俺の前の碧も同じように、受験勉強に勤しんでいた。
「ゆうちゃん、碧ね、お引越しするからしばらく会えなくなるよ」
「うん…ってえええ?!」
さらっとびっくりすることを言うから思わず大きい声を出しながら立ち上がってしまい、周りの人に睨まれてしまった。

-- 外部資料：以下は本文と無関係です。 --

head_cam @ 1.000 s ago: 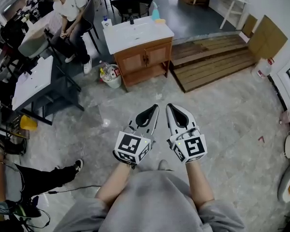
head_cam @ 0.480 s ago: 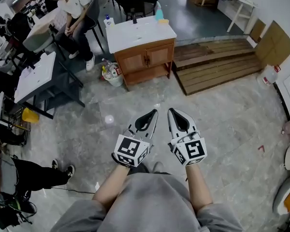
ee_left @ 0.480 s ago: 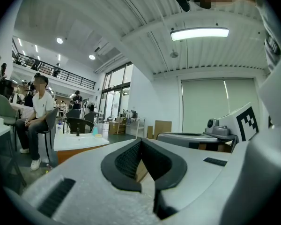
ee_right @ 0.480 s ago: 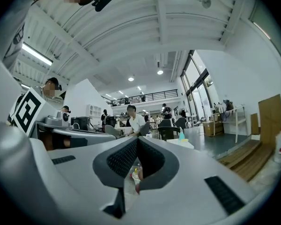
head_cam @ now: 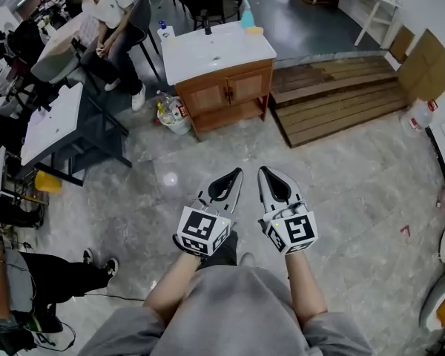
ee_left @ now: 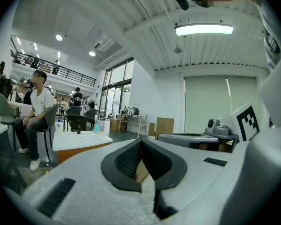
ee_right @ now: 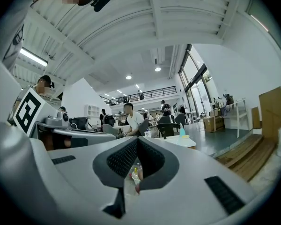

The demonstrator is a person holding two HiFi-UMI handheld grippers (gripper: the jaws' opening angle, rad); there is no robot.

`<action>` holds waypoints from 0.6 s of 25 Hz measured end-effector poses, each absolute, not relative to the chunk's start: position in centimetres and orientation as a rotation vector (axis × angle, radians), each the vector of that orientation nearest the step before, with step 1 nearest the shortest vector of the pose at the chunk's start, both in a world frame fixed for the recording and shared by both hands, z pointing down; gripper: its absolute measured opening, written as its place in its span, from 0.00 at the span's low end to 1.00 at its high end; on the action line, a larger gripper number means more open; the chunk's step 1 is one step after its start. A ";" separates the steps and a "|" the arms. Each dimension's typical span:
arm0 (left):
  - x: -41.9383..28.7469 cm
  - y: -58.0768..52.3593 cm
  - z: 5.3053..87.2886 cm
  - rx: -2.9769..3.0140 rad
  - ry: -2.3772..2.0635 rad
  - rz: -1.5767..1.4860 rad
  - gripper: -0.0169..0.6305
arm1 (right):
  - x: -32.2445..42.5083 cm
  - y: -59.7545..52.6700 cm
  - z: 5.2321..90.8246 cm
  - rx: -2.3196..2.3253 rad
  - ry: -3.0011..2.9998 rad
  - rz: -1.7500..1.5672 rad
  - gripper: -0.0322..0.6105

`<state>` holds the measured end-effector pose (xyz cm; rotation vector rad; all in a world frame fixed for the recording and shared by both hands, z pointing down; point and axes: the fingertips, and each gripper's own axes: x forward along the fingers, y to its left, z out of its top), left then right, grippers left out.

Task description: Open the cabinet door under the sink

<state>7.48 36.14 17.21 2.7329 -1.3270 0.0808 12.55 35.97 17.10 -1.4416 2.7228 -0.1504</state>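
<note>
Head view puts the cabinet (head_cam: 226,95) under the sink (head_cam: 216,50) well ahead across the floor (head_cam: 341,169), with both doors (head_cam: 207,96) flush and closed — nothing of the task is done yet. The left gripper (head_cam: 239,171) and right gripper (head_cam: 261,170) sit side by side low before the person, far from the cabinet, each with its jaws pressed together on nothing. By my judgement everything is left — reach the cabinet, part one pair of jaws, take a handle (head_cam: 225,92) and swing that door out.
</note>
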 end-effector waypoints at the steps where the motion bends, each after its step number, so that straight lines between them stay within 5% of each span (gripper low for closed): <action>1: 7.2 35.2 17.4 2.729 -1.323 0.082 0.04 | 12.3 35.1 17.3 -1.443 2.723 -0.157 0.06; 15: 3.4 21.3 19.2 2.714 -1.239 0.081 0.04 | 7.9 21.1 18.6 -1.509 2.737 -0.191 0.06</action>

「夏休み明けに、隣の県に引越すのお父さんの転勤と、弟の喘息がひどくて、空気がいい、山の麓まで行くみたい。まあ碧がいるから喘息が出てるって言ってるけどね」
「じゃあ、もうすぐ会えなくなるのか?」
「うん、でも高校受かれば会えるから寮に入ればいいし」
「まあそうだけど…碧は俺と離れて平気なのかよ」
「大丈夫だよ、ゆうちゃんの髪の毛とか爪とか大事に取ってあるから毎日一緒だもん」
「そういう問題かよ」
碧のこの手の発言には二年経って慣れた。
一応付き合ってるんだし、もっと早く教えてほしかった。
中学生三年目の八月
始業式には碧の姿はなかった。
引越しの前日にちょっとだけ会いに行って、寂しそうにしてる俺に、碧はちゅっと背伸びしてお別れのキスをくれた。
小さい可愛いらしい舌と初めてぶつかった。
中学生三年目の八月
長い間碧と離れる、
正直、寂しいし、会いたかった。
だけどプレッシャーから解放された気がした。
無理に愛さなくていい。
無理に愛を与えなくていい。
もちろん、碧のことは好きだった。
あの日はそんな感情なかったけど二年経つとお互い依存しあってお互い好きになっていった。
だから、高校に入った入学式
『高橋碧』の文字を探し、見つからずに断念した。
隣のクラスに『梅原碧』を見つけた。
『碧』の文字だけを見てハッとしたが、名字が違うことで失望した。
やっぱり違う高校にしたのかな、
連絡先も知らないし、もう会えないのかな。
だけど…。
高校一年目の四月
出来たばかりの友人に、彼女がいるか聞かれて、
碧を思い出す。
『いるよ』
俺はしっかり付け加える、遠距離だけど…
だけど俺の中に碧はしっかりいて、いつか会える気がしていた。
そのいつかは、わからないけど…
高校三年目の七月
会いたかった彼女に突然再開する。
バイト先も一緒で学校も一緒だったり
『高橋』から『梅原』に転校すると同時に新しい父親の名字に変わったことなど、
知らないことばっかりだった。
久しぶりの碧の声は、寒気を覚えるくらい
恋しくて、不安になった
俺だけの碧、俺の碧
怖いくらい、声が出ないくらい、
愛しさが溢れる
『碧、碧、碧、碧、碧、碧、碧、碧、碧、碧、碧』
頭の中がいっぱいになり、言葉が出なかった。
その時に気付く、碧より、俺の方がおかしくて、
壊れてるのかもしれない…
でも今は溺れてるくらいが心地いい
俺はこれから碧と居られるんだ…
碧とずっと一緒なんだ…
久しぶりの碧は更に綺麗に大人びていた。
「おっそーい!」
碧の声を聞き冷汗が出る。
ずっと聞きたかった、会いたかった。
俺はこんなに碧を好きになってどうするんだろうか。
俺の愛はいつまで受け取ってもらえるのだろうか。
壊れた碧と俺は再開し、再び愛し合う。
偽りの愛でもいい、今はそれが心地いいから。